In our experiments, we compare the 1-norm SVMSL with SVM-RFE, SVDD-RFE, the 1-norm SVM and NLPSVM on four datasets. SVM-RFE outperforms other methods on classification performance in three of four datasets, but it takes a long time to rank genes, say more than 1,000 sec. for 12533 genes. Note that the 1-norm SVMSL is at least four order of magnitude faster than SVM-RFE. In addition, the 1-norm SVMSL+SVM has an acceptable performance by reference to SVM-RFE+SVM. Compared to the 1-norm SVM and NLPSVM, the 1-norm SVMSL is almost an order of magnitude faster than it. On four datasets, the 1-norm SVMSL is better than or compared to both the 1-norm SVM and NLPSVM. In addition, we test the linear correlation between the selected genes. Among these gene selection methods, the linear correlation is the weakest for the 1-norm SVMSL. In other words, genes selected by the 1-norm SVMSL are not redundant and less correlated.

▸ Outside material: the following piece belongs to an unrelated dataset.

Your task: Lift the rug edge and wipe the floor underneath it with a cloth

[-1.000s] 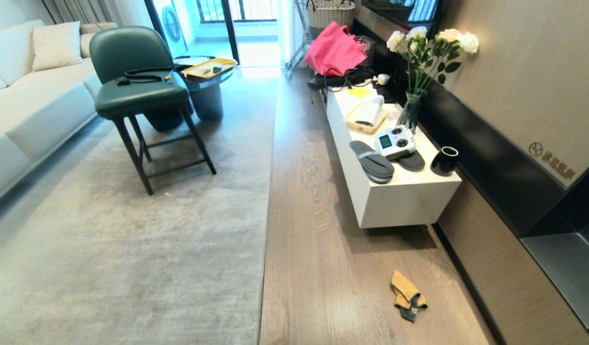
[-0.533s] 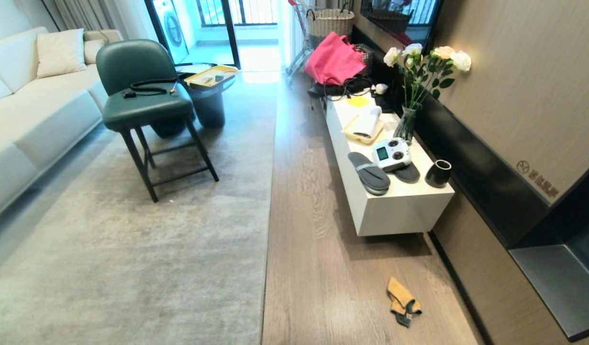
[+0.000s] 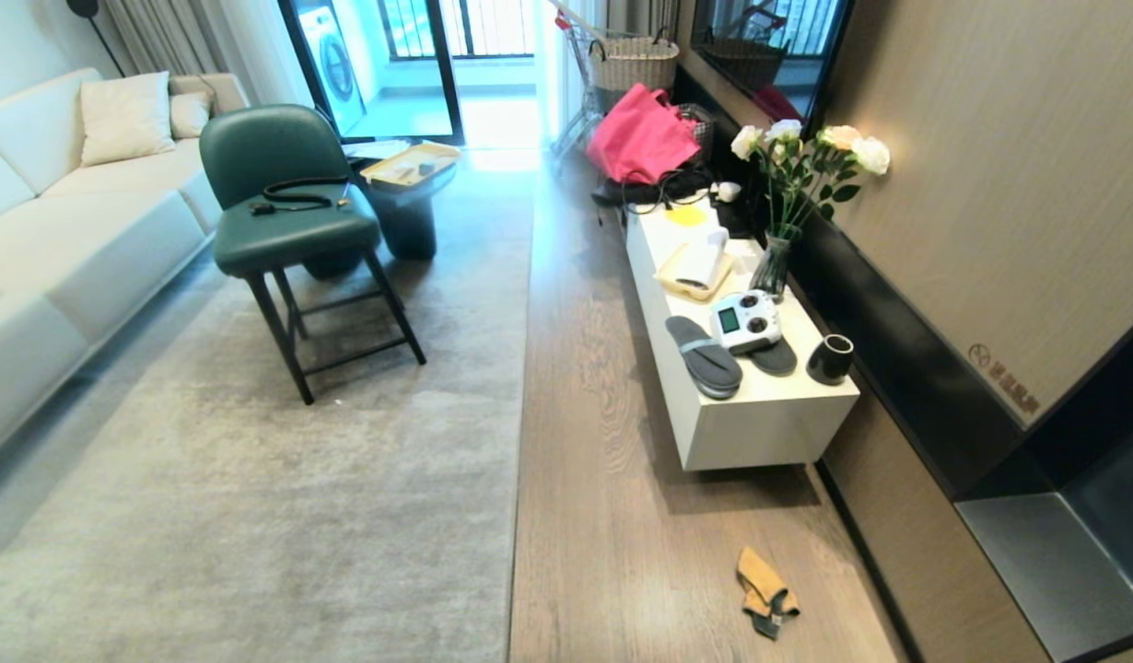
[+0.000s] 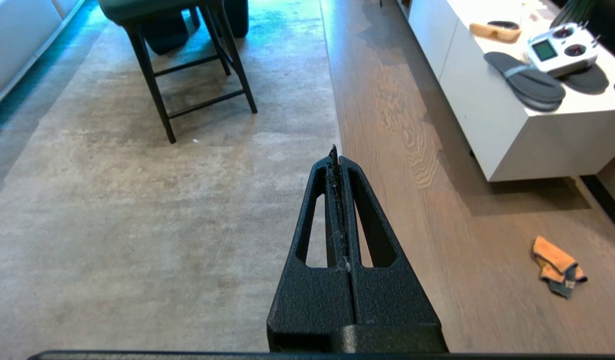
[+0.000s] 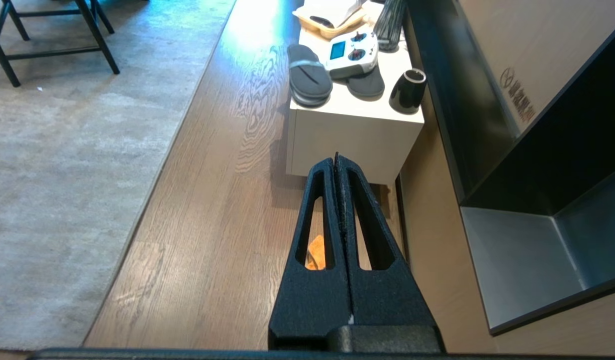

It is notable that the 1-norm SVMSL only needs a small number of genes to achieve its best performance, which would contribute to fast test and storage. However, we can not determine how many genes we should select, or determine the value of d in the 1-norm SVMSL. If we select all which the 1-norm SVMSL generates, we can not guarantee the classification performance, especially in case of the Prostrate tumor dataset. In the future, we try to find a way to determine the optimal gene number for the 1-norm SVMSL.